6. A method performed by a user equipment (UE), comprising: The UE receives RRM measurement-related configuration from the network side. The RRM measurement-related configuration includes a correspondence between at least one of the measurement object, measurement event, and measurement identifier between the first RRM configuration and the second RRM configuration. The first RRM configuration is an RRM measurement configuration that uses a model, and the second RRM configuration is an RRM measurement configuration that does not use a model. as well as When the UE determines that the conditions for performing a measurement mode conversion between an RRM measurement based on the first RRM configuration and an RRM measurement based on the second RRM configuration are met, it performs the measurement mode conversion based on the received RRM measurement-related configuration.

7. A handover preparation method in a communication system, the communication system comprising a source cell and a target cell for cell handover. The handover preparation method includes: The source cell obtained RRM measurement results using the model; The source cell generates a candidate cell information list based on the obtained RRM measurement results and sends it to the target cell in the handover preparation information in the handover request message; as well as The target cell configures the handover command in the handover request confirmation message based on the candidate cell information list in the handover preparation information, and responds to the handover request confirmation message to the source cell.

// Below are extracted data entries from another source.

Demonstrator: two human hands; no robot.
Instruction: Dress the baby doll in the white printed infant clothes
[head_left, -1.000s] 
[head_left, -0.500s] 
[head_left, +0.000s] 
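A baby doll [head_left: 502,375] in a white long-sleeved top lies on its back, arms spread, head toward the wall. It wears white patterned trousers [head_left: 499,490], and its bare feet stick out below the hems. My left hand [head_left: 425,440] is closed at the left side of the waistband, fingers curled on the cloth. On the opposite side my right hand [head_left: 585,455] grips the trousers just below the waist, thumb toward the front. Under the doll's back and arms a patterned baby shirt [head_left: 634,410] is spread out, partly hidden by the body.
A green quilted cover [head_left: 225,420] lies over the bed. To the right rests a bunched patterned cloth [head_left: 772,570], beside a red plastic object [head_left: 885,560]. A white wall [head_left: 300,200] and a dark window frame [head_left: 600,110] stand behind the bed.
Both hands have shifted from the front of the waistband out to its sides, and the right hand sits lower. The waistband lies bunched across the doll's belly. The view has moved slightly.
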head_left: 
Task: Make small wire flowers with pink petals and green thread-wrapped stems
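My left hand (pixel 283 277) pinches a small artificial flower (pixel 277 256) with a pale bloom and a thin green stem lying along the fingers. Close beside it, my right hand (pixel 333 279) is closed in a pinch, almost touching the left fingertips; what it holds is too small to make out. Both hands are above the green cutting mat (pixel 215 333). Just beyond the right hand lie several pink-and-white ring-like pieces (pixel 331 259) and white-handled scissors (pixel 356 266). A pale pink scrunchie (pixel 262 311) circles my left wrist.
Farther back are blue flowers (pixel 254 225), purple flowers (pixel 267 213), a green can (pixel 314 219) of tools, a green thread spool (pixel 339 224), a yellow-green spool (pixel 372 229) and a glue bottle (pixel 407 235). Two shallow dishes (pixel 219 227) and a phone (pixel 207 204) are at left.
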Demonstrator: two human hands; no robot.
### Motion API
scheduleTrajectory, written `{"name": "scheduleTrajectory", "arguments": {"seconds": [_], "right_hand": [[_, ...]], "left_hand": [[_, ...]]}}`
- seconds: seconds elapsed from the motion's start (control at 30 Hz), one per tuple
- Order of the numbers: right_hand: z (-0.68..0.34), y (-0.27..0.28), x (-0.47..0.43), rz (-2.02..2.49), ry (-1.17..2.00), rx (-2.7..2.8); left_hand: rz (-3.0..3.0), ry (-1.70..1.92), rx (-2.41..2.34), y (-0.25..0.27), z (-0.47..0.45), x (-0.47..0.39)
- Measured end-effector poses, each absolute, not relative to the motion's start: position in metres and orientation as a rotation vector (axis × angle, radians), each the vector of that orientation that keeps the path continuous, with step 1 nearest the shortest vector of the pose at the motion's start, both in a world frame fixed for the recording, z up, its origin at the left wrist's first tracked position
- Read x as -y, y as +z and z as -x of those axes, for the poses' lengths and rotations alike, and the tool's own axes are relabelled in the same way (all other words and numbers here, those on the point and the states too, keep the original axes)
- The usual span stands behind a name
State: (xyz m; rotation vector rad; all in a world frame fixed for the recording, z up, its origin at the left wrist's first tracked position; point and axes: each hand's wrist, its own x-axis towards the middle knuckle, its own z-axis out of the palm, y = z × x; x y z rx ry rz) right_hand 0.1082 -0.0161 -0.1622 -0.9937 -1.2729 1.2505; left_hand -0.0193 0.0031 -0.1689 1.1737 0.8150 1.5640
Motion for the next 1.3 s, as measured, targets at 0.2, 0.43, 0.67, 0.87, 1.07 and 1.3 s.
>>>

8. The handover preparation method according to claim 7, wherein, The handover preparation information includes two candidate cell information lists: one candidate cell information list is obtained based on RRM measurement results without using the model, and the other candidate cell information list is obtained based on RRM measurement results with the model used. or The handover preparation information includes a candidate cell information list, which is obtained based on RRM measurement results using the model and RRM measurement results not using the model.

9. The handover preparation method according to claim 7, wherein, The candidate cell information list includes at least one of the following: The RRM measurement results of the model were used; Indication information is used to indicate that the corresponding RRM measurement result is a predicted measurement value using the model; The model's prediction information is used to indicate the prediction-related information corresponding to the corresponding RRM measurement results.

10. A user equipment, comprising: processor; as well as Memory, which stores instructions The instructions, when executed by the processor, perform the method according to any one of claims 1 to 6.